Reproduce every line of the material below, but drop the pictures.

**Data excerpt:**
━━━━━━━━━━━━━━━━━━━━
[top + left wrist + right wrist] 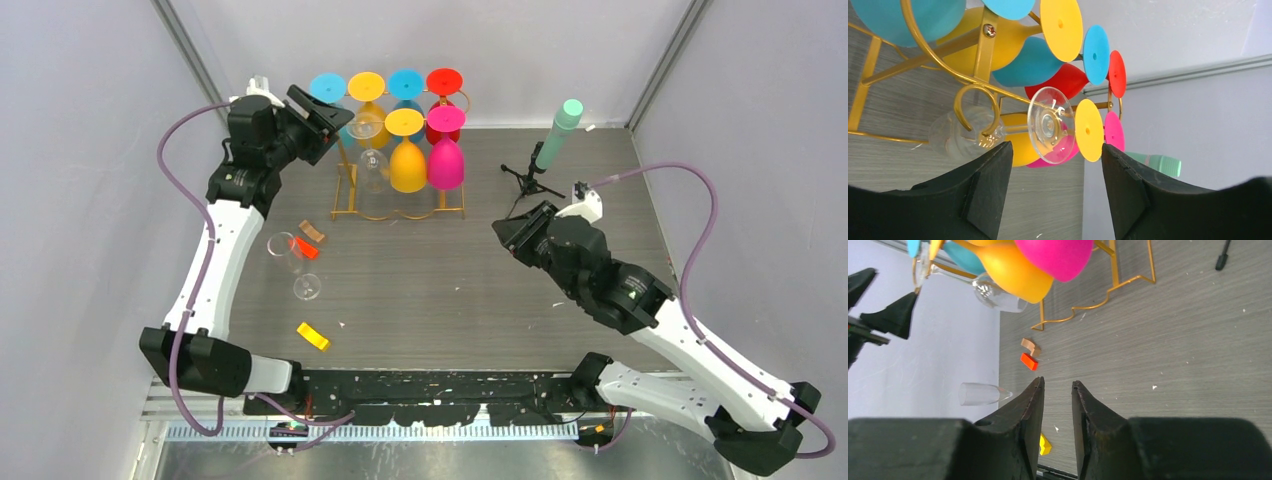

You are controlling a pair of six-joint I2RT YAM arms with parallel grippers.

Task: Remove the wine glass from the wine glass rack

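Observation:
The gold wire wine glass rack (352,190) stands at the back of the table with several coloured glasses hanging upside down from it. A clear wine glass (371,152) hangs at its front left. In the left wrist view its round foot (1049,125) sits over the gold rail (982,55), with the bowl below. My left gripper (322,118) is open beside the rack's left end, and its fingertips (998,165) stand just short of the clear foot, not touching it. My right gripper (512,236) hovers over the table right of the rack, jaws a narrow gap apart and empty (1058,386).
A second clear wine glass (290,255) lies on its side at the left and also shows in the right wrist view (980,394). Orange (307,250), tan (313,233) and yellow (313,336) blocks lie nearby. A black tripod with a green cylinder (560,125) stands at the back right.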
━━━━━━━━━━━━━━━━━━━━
**Response to the task:**
[top + left wrist + right wrist] 

You are controlling a pair of six-joint I2RT YAM arms with parallel grippers.

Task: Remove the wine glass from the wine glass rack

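Observation:
The gold wire wine glass rack (352,190) stands at the back of the table with several coloured glasses hanging upside down from it. A clear wine glass (371,152) hangs at its front left. In the left wrist view its round foot (1049,125) sits over the gold rail (982,55), with the bowl below. My left gripper (322,118) is open beside the rack's left end, and its fingertips (998,165) stand just short of the clear foot, not touching it. My right gripper (512,236) hovers over the table right of the rack, jaws a narrow gap apart and empty (1058,386).
A second clear wine glass (290,255) lies on its side at the left and also shows in the right wrist view (980,394). Orange (307,250), tan (313,233) and yellow (313,336) blocks lie nearby. A black tripod with a green cylinder (560,125) stands at the back right.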

Output is complete for this exercise.